Problem statement:
Across the whole listing, copy out every line that includes the string "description".

Supplied data:
================
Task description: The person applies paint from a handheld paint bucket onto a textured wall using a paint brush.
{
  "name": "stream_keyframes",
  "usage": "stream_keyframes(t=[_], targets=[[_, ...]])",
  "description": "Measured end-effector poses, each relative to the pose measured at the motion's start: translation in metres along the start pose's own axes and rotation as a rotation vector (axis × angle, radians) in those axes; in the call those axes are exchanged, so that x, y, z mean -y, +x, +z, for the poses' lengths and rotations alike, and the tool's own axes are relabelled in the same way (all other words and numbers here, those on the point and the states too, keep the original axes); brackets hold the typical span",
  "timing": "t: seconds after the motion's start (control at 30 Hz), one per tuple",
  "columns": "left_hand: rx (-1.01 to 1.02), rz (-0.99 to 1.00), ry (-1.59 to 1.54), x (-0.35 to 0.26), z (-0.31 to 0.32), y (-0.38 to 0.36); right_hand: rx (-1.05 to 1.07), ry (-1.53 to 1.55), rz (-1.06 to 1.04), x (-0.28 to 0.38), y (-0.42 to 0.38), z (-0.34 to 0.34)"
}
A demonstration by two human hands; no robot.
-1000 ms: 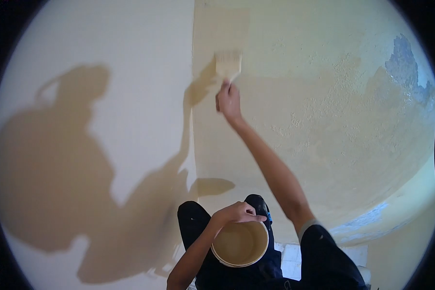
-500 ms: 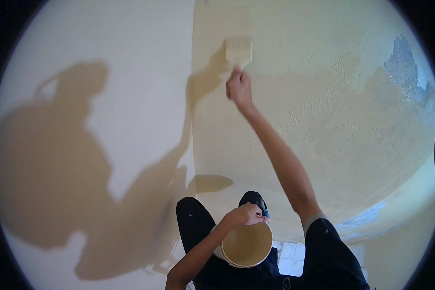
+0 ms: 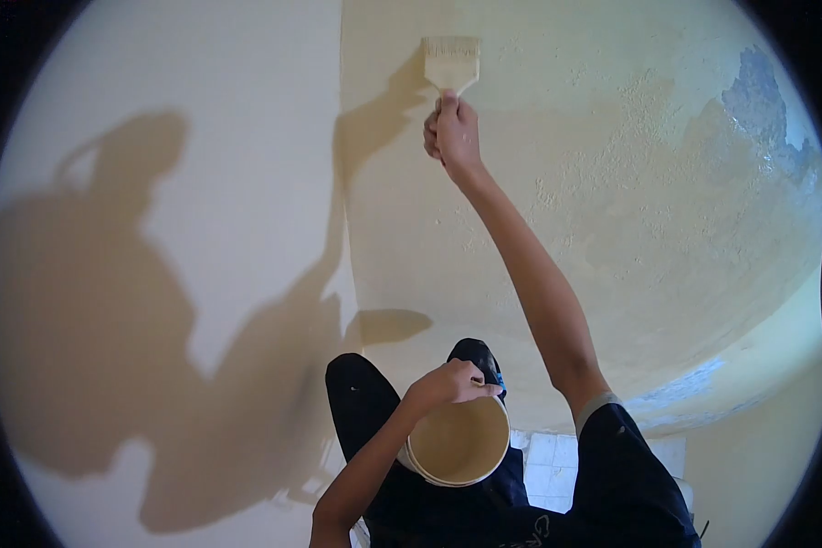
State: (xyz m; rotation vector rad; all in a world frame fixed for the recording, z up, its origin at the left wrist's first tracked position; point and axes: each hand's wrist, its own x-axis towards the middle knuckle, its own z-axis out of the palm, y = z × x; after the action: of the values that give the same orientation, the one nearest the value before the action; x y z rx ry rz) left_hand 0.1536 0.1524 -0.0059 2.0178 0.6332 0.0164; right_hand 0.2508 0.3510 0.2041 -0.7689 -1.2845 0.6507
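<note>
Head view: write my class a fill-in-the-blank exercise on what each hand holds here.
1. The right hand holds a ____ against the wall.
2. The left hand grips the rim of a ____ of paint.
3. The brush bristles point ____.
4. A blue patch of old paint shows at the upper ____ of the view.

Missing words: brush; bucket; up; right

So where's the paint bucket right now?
In the head view the paint bucket is low in the middle, gripped at its rim by the left hand, far below the brush that the right hand presses to the wall.
</note>
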Motion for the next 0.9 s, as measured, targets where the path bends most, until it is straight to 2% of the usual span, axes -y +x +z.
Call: stream_keyframes(t=[0.03,0.1,0.23,0.27,0.37,0.47,0.53,0.57,0.63,0.7,0.77,0.8,0.83,0.87,0.9], targets=[[0.028,0.003,-0.02,-0.002,-0.003,-0.002,-0.068,-0.157,-0.095,-0.025,-0.009,-0.005],[0.045,-0.018,0.042,0.002,0.0,0.005,-0.078,-0.181,-0.107,-0.08,-0.049,-0.016],[0.019,-0.095,0.049,0.0,0.0,0.003,-0.1,-0.276,0.38,-0.119,-0.148,-0.016],[0.023,-0.094,0.052,0.003,0.0,0.004,-0.104,-0.277,0.38,-0.122,-0.152,-0.019],[0.052,-0.084,0.09,0.007,0.0,0.011,-0.046,-0.313,0.234,-0.09,-0.139,-0.02],[0.072,-0.097,0.091,0.004,0.003,0.014,-0.036,-0.253,0.019,-0.026,-0.069,-0.012],[0.053,-0.019,0.052,0.006,0.007,0.015,-0.083,-0.192,-0.056,0.018,-0.028,-0.003],[0.038,-0.019,0.065,0.005,0.006,0.016,-0.077,-0.183,-0.073,0.02,-0.015,-0.004],[-0.029,-0.006,0.103,0.0,0.013,0.014,-0.057,-0.103,0.039,0.016,0.003,-0.012],[-0.032,-0.045,0.109,-0.001,0.014,0.015,-0.137,-0.311,-0.136,-0.039,-0.012,-0.022],[-0.045,-0.095,0.113,-0.002,0.013,0.011,-0.127,-0.275,-0.045,-0.083,-0.069,-0.025],[-0.057,-0.091,0.116,-0.001,0.01,0.012,-0.148,-0.248,0.085,-0.101,-0.103,-0.025],[-0.028,-0.1,0.111,0.002,0.007,0.014,-0.11,-0.217,0.298,-0.108,-0.139,-0.024],[-0.001,-0.108,0.107,0.005,0.004,0.014,0.016,-0.256,0.516,-0.135,-0.165,-0.034],[-0.013,-0.103,0.113,0.005,0.0,0.013,0.016,-0.116,0.691,-0.139,-0.182,-0.034]])
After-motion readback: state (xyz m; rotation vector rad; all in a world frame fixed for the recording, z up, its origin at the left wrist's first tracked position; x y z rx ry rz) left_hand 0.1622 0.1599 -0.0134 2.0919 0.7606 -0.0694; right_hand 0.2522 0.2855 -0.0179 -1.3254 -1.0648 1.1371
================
Task response:
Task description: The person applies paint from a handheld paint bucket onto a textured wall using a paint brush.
  "description": "Measured end-effector poses, each relative to the pose measured at the motion's start: translation in metres along the start pose's own axes and rotation as a rotation vector (axis × angle, radians) in those axes; in the call those axes are exchanged, so that x, y, z mean -y, +x, +z, for the poses' lengths and rotations alike, and the tool's own axes are relabelled in the same way (all other words and numbers here, those on the point and the states too, keep the original axes); brackets hold the typical span",

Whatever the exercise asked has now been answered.